"I smell something…" a sibilant voice hissed.
"Saryah, some Alturans ran over that hill, hunt them down," a deep voice said.
"Yes…" the voice responded.
The presence was gone.
Ella stayed perfectly motionless, her breath still, listening to them as they searched the dead and dispatched the wounded. A man sobbed softly for help. Ella recognised the voice of the soldier who had handed her the water bottle. His voice was quickly cut off. The tears dried on her cheeks. She simply wanted the earth to swallow her, to take her out of this terrible place.
"The Petryans wanted the body of the High Enchantress."
"I’ll see to it."
"Did you save one?" the deep voice said.
"Yes, Templar. Here, their captain."
There was a sound as of a body being dropped. Captain Joram! Ella held her breath. Was he alive?
"Please," his voice was almost indistinguishable. He spoke with a strange gurgling sound.
"Listen, man. You’ve got no legs. They’ve cut your arms off too. Next we’ll take your eyes. Why not tell me, where is the Lexicon?"
"No," Joram said in a voice of indescribable pain.
"Take his eyes!"
Ella was forced to listen as they tortured poor, rigorous Captain Joram. He knew exactly where she was.
He lasted through to the very end.
For her.
47
The Emperor’s menagerie held all manner of creature. The lengths that had been gone to and the expense that had been incurred, well, it astonished me. I saw birds with plumes of feathers ten times as long as their bodies. Large furred creatures with tails and pitiful expressions on their round faces. Mighty lizards with mottled hides, and translucent fish that were born, lived and died in the span of a day. What insane system meant the Emperor could possess animals from further than I had ever travelled, yet none of these places were rendered on our maps?
— Toro Marossa, ‘Explorations’, Page 38, 423 Y.E.
THE bulk of their forces had left a week ago. The soldiers’ faces had been grim. They knew the coming battle for Ralanast would decide the fate of Halaran once and for all. The great horde of men and constructs had departed, leaving behind perhaps a tenth of their number.
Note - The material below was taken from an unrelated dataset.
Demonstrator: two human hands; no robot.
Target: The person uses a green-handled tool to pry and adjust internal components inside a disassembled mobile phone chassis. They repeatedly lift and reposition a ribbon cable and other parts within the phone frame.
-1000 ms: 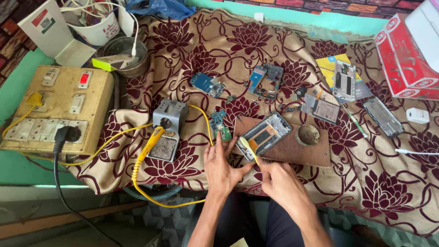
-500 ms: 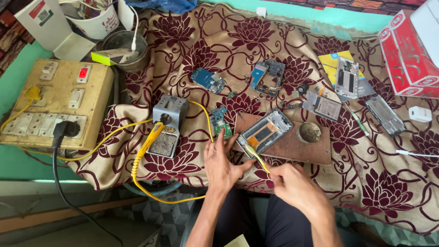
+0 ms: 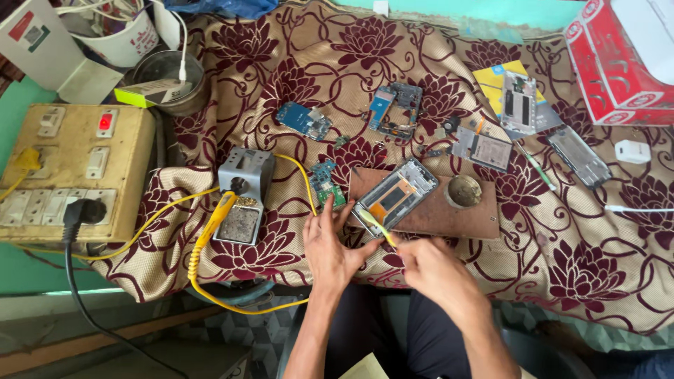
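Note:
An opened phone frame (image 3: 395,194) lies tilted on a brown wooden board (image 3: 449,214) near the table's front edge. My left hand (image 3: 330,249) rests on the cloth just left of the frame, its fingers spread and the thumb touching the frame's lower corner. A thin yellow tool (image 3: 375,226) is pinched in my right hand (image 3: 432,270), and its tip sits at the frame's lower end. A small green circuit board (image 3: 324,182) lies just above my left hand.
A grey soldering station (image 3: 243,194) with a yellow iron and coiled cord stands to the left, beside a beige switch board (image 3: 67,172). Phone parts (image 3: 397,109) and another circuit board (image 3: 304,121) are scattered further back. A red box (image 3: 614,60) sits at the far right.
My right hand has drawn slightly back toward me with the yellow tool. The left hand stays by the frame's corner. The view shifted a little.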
Miro had watched them pass. Dirigibles without number. All of the bladesingers but Miro. The still-functioning ironmen, woodmen, and bonemen. Alturan heavy infantry. Mortar teams. Halrana pikemen. Three of the massive colossi stormed off. The animator cages atop their great heads looked tiny by comparison.
It was like some great exodus.
Miro wore a different raj hada now over his green armoursilk. It proclaimed him a captain of the Alturan army.
They had decided to make their stand at a place called Bald Ridge. The morning sky was dark — the colour of smoke. The colour of the great plume rising from the Halrana town of Sallat as it burned. It started to rain, a cold drizzle that pooled in the freshly dug earthworks to form puddles of mud. Miro looked back and forth along the line of men.
"Would fighting two deep be more suitable, Captain?" Lord Rorelan said.
It still felt strange hearing his rank on the man’s lips. Rorelan was a young man, perhaps three years older than Miro. He had a beaked nose and small eyes, but he seemed much more reasonable than many of the other lords Miro had met. Rorelan had looked the battle-hardened bladesinger up and down and then deferred instantly to Miro. He thought carefully through decisions they had made about their deployment and even made some useful suggestions of his own.
"No, My Lord," Miro said. "We occupy a long ridge, which gives us the advantage of high ground. We want to hold the entire face, so it is better for us to have a long thin line than a short deep one. The enemy will be seeking to overrun one of our positions and then come at us from behind. Men who will face an enemy down from a hill balk at being attacked from behind. If we allow the enemy to outflank us, we are dead in moments. Moments."
"Ahem," Lord Rorelan said. "Hence the flying brigade then?"
"Yes, My Lord. If there is a breach we need to stop it up immediately."
Miro and Rorelan looked down at the plain below. The Black Army scurried about like ants. Miro could see mortar teams forming up under the cover of dirigibles. That was his greatest concern. If the enemy commander was clever he would concentrate his bombardment in one area then hit the same area with his troops.
It was what Miro would do.
There were five imperial avengers at the forefront of the mass of enemy soldiers. They were obvious by the way the soldiers in black stood apart from them, fearful of the monster in their midst. Miro could just make out their barbed flails. There was a great danger here, he knew.
A man ran up to Miro, "Everything is ready, Captain."